• Stored data:
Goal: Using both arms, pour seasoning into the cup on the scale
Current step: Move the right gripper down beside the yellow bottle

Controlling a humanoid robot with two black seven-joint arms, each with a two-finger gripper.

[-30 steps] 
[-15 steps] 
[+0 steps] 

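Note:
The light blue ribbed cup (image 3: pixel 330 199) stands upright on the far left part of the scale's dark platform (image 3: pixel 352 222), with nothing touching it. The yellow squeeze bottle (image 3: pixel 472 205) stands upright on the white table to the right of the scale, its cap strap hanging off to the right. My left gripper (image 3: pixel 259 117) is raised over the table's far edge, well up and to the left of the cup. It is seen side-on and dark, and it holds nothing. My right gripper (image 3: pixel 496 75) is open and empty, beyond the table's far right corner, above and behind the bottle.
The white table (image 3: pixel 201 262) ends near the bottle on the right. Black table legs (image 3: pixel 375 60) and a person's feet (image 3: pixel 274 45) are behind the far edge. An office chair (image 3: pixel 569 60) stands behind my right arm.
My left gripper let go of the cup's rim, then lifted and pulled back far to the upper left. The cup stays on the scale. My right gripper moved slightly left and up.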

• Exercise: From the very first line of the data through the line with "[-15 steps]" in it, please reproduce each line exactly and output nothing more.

• Response to the task:
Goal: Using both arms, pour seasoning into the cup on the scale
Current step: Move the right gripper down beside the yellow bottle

Controlling a humanoid robot with two black seven-joint arms, each with a two-finger gripper.

[-30 steps] 
[-15 steps] 

Work on this exercise has concluded.